Israeli opposition leader Yair Lapid takes part in a demonstration against Prime Minister Benjamin Netanyahu and his nationalist coalition government's judicial overhaul, in Tel Aviv, Israel June 17, 2023. (Reuters)
Israeli opposition leader Yair Lapid takes part in a demonstration against Prime Minister Benjamin Netanyahu and his nationalist coalition government's judicial overhaul, in Tel Aviv, Israel June 17, 2023. (Reuters)

Opposition party Yesh Atid has submitted a vote to dissolve the Israeli parliament, known as the Knesset, for June 11, amid rising tensions in the ruling right-wing coalition.

Here are some key facts about the Knesset, the procedure for a dissolution vote, which would lead to an election, and possible scenarios.

KNESSET COMPOSITION

Total seats: 120

Simple majority needed to pass the vote: 61

Current government majority: 8 seats

LEGISLATIVE PROCEDURE

The Yesh Atid motion faces four votes with an absolute majority of the Knesset required in the final stretch to become law, thereby bringing a premature end to the legislature and triggering an election, which must be held within five months of the motion passing.

In practice, if the initial vote passes, the subsequent stages could occur all the same day or take months.

OPPOSITION STRATEGY

A bill to dissolve parliament will only be brought to a vote if Yesh Atid is confident of securing a majority.
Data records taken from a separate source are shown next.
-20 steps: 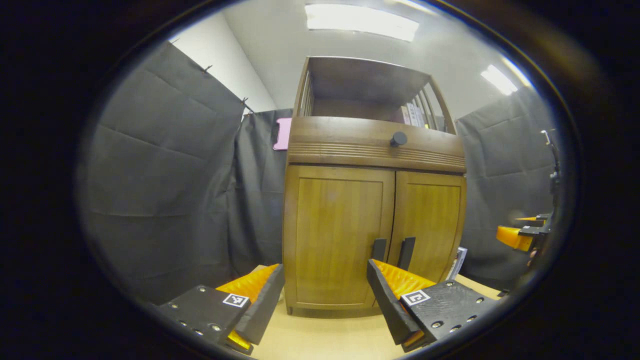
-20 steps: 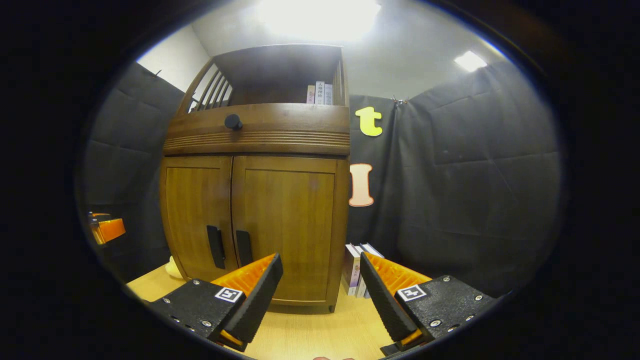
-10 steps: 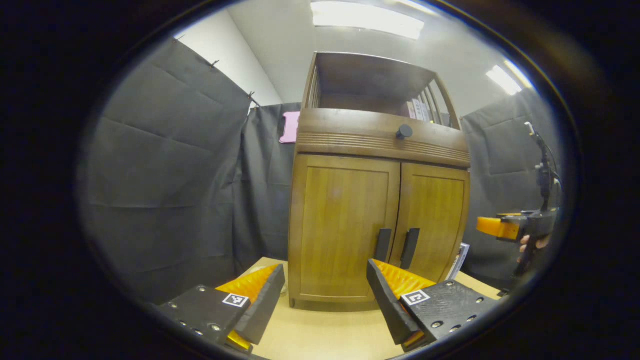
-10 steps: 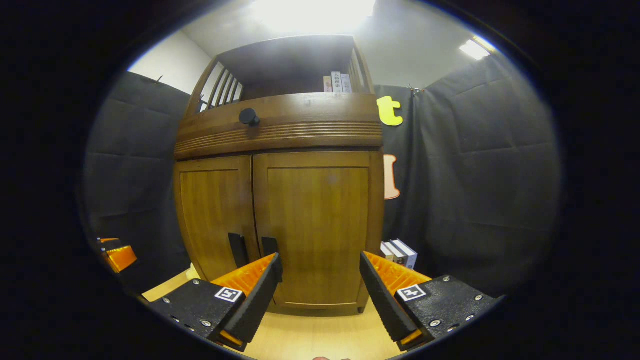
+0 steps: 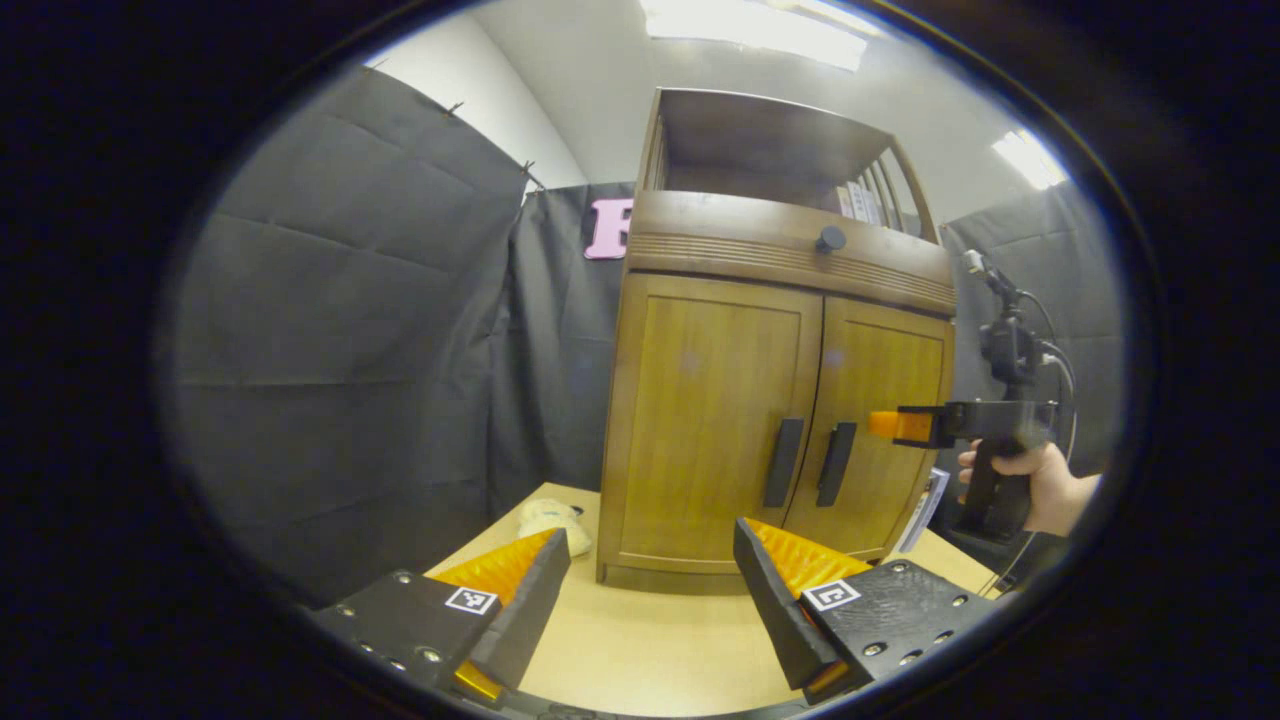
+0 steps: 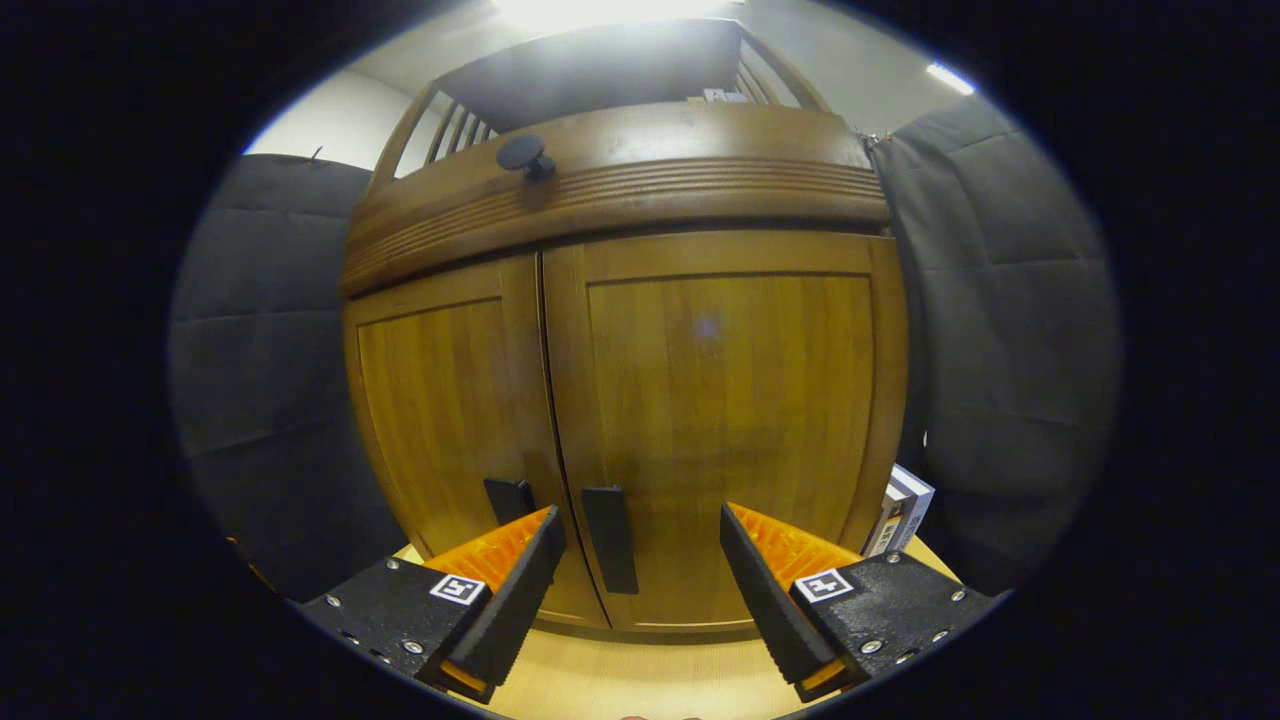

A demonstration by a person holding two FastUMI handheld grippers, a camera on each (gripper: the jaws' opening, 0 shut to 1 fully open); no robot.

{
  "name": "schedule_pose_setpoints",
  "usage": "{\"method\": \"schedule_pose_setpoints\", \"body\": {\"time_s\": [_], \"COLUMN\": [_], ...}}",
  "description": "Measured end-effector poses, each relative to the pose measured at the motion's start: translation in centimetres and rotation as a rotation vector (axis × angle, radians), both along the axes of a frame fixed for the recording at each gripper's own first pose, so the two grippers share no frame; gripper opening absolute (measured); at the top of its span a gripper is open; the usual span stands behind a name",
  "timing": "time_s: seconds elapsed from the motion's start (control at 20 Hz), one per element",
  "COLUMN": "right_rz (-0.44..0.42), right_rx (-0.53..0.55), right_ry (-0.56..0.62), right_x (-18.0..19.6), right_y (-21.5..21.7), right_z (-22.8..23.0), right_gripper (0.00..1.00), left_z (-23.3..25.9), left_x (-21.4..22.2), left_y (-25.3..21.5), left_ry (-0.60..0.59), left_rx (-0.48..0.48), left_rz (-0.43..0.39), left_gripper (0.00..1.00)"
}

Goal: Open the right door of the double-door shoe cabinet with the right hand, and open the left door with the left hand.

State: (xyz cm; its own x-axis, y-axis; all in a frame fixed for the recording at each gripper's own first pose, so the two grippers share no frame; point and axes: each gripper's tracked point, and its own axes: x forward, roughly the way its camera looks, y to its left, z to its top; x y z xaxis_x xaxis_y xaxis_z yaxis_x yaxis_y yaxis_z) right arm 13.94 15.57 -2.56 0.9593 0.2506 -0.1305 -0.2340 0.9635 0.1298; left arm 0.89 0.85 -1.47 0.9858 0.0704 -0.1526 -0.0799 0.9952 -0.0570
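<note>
In the left gripper view, the shoe cabinet (image 5: 775,400) stands on the wooden bench (image 5: 650,640), both doors closed, with the left door's handle (image 5: 784,462) and the right door's handle (image 5: 836,464) side by side at the centre seam. The left tongs (image 5: 650,580) are spread wide and hold nothing, well apart from the cabinet front. Farther off, the right tongs (image 5: 890,424), held by a hand (image 5: 1030,480), sit just beside the right door (image 5: 880,420), near its handle; from this angle their spread cannot be told. A small pale object (image 5: 553,520) lies on the bench by the cabinet's left foot. In the right gripper view, the right tongs (image 6: 640,565) are wide and empty, and the right door's handle (image 6: 610,540) shows between the two fingers, close but not touching. The left door's handle (image 6: 508,498) is partly hidden behind the left finger. This looks like the reach for the right door; next, the tongs likely need to move in around that handle, close on it, then pull outward on the hinge's arc.
</note>
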Motion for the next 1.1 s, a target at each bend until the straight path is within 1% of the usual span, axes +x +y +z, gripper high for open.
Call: {"method": "schedule_pose_setpoints", "body": {"time_s": [0.15,0.2,0.25,0.3,0.45,0.55,0.7,0.85,1.0,1.1], "right_rz": [-0.002,-0.003,-0.004,-0.006,-0.007,-0.020,-0.018,0.007,0.006,0.011], "right_rx": [-0.014,-0.013,-0.009,-0.009,-0.030,-0.045,-0.053,-0.044,-0.026,-0.011], "right_ry": [0.028,0.037,0.039,0.042,0.058,0.058,0.063,0.078,0.077,0.083], "right_x": [2.1,2.7,3.3,3.8,5.3,6.0,6.4,6.7,6.8,6.8], "right_y": [1.4,1.7,2.0,2.1,2.9,3.0,3.2,4.1,4.0,4.0], "right_z": [-1.4,-1.7,-1.8,-2.2,-3.7,-4.2,-4.6,-5.2,-5.1,-5.2], "right_gripper": [0.96,0.96,0.96,0.96,0.95,0.91,0.77,0.44,0.33,0.30], "left_z": [-0.3,-0.4,-0.3,-0.4,-0.3,-0.2,-0.3,-0.5,-0.6,-0.7], "left_x": [0.2,0.2,0.2,0.2,0.4,0.2,0.2,0.3,0.2,0.3], "left_y": [0.2,0.3,0.4,0.4,0.6,0.5,0.7,0.8,0.8,0.6], "left_ry": [0.023,0.029,0.034,0.039,0.049,0.048,0.045,0.051,0.059,0.055], "left_rx": [-0.008,-0.012,-0.015,-0.018,-0.022,-0.031,-0.037,-0.032,-0.028,-0.017], "left_rz": [0.028,0.038,0.048,0.056,0.071,0.069,0.076,0.082,0.071,0.063], "left_gripper": [1.00,0.87,0.87,0.94,0.94,0.94,0.94,0.94,0.94,0.94]}}
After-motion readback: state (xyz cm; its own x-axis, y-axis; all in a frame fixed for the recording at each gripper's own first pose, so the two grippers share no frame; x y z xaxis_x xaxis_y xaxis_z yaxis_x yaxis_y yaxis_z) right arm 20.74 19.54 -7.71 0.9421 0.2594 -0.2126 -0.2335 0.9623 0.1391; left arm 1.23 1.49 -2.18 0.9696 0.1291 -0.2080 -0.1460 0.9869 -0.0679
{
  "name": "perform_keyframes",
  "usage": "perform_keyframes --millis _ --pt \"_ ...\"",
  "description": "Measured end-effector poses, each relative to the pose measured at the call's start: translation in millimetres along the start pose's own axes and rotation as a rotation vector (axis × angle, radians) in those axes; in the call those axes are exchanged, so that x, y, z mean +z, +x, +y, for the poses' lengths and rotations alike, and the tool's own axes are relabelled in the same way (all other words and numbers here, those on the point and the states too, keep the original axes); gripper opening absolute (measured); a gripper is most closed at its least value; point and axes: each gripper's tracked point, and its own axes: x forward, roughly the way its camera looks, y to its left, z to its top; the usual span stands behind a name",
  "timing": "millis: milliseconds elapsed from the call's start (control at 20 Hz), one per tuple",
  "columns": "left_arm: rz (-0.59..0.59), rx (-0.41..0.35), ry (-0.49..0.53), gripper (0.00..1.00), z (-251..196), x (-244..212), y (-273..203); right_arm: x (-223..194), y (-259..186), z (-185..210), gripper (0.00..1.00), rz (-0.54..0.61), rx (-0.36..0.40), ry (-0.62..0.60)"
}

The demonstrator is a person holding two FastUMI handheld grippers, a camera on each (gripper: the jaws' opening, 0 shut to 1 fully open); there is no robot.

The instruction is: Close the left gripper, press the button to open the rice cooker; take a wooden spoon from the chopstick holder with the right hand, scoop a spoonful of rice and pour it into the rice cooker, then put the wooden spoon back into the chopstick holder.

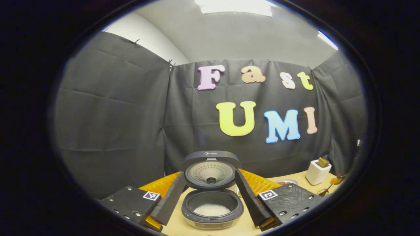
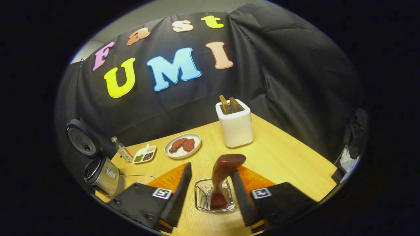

If not, it can withdraw the motion anytime before June 11, preventing a vote.

ALTERNATIVE SCENARIOS

Ultra-Orthodox coalition parties could decide to leave the government to protest at its failure to put forward a law granting exemption from military service to ultra-Orthodox men. At the same time, they might refuse to vote for dissolution of parliament, allowing a minority government to continue.

COALITION NUMBERS

The coalition led by Prime Minister Benjamin Netanyahu has a majority of around 68 seats in parliament, though its size has fluctuated due to internal political shifts.

The two coalition ultra-Orthodox parties, United Torah Judaism and Shas, hold 18 seats collectively. If they united with the opposition, they would have enough votes to dissolve parliament and trigger early elections a year ahead of schedule.